Shortly afterwards he returned to Antwerp, becoming a teacher at the re-opened Academy in 1804. From 1801 he undertook some important commissions, for example The Arrival of the First Consul Napoleon Bonaparte at Antwerp, 18 June 1803, painted for Josephine de Beauharnais. During the period of French rule he executed historical subjects and portraits in a stark neo-classical style owing much to both David and Vincent. He served as a curator at the Museum of Fine Arts, Antwerp. Van Bree was after the end of French occupation in 1813 a member of the commission responsible for recovering works of art confiscated by the French and was able to retrieve many works by Peter Paul Rubens. In 1821 he travelled to Italy and visited Florence and Rome with his former pupil Ferdinand de Braekeleer the Elder. In Florence he made in the Uffizi drawings after portraits by Leonardo da Vinci and Raphael. In the same year he also published his views on art in Leçons de dessin (Drawing lessons).

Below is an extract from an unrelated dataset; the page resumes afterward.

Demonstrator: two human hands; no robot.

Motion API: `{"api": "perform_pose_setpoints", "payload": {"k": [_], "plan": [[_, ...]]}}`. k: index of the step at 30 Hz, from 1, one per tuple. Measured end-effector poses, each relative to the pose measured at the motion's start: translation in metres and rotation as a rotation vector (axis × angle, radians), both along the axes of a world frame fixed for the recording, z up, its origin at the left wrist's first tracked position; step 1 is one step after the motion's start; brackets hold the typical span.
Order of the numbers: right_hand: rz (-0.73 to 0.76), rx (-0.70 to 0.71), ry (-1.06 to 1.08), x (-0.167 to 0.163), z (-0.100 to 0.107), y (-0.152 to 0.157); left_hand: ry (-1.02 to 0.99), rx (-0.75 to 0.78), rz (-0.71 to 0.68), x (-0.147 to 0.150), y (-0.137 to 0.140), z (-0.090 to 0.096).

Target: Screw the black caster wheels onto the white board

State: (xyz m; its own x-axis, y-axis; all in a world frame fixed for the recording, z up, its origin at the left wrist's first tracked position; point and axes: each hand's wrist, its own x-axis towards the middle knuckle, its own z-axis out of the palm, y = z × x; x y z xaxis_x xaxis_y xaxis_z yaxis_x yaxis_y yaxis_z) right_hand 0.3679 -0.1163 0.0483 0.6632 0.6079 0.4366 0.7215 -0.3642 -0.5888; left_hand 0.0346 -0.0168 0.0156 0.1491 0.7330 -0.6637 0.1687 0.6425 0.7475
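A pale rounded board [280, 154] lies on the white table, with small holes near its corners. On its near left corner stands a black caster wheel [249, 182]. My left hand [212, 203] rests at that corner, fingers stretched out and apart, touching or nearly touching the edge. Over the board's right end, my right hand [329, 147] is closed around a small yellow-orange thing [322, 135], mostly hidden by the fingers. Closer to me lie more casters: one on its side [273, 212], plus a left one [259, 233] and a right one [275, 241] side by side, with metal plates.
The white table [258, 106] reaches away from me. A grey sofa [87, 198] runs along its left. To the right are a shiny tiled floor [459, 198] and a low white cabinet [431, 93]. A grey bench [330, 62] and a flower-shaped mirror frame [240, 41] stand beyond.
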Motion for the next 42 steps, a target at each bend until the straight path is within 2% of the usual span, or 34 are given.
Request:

In 1827 he became director of the Antwerp Academy after the resignation of Willem Jacob Herreyns. He was a member of several overseas art institutions such as the academies of Amsterdam, Rome, Munich and New York.

He trained some of the eminent painters of the next generation such as Egide Charles Gustave Wappers, Nicaise de Keyser, Jan August Hendrik Leys, Antoine Wiertz, Jules Victor Génisson and Ferdinand de Braekeleer the Elder in whom he instilled his admiration for the masters of the Flemish school, and in particular, Rubens and van Dyck. Egide Linnig who studied under van Bree was not happy with the emphasis placed on history painting by van Bree.

==Work==
Initially starting out in a French neo-classical style with themes inspired by Antiquity, he changed after the expulsion of the French in 1813 to painting historical pictures based on Dutch and Flemish history. His style also became more reminiscent of Rubens in its use of looser brushwork and a warmer palette. His historical paintings were often of large dimensions and earned him a high reputation in his lifetime. He also painted more small-scale and colourful oil sketches and it is these works that are now most esteemed. He also made a few sculptures.

Among his most important works are The Patriotism of the Burgomaster Van der Werft, in the city hall of Leyden, and The Death of Rubens, in the Royal Museum of Fine Arts, Antwerp.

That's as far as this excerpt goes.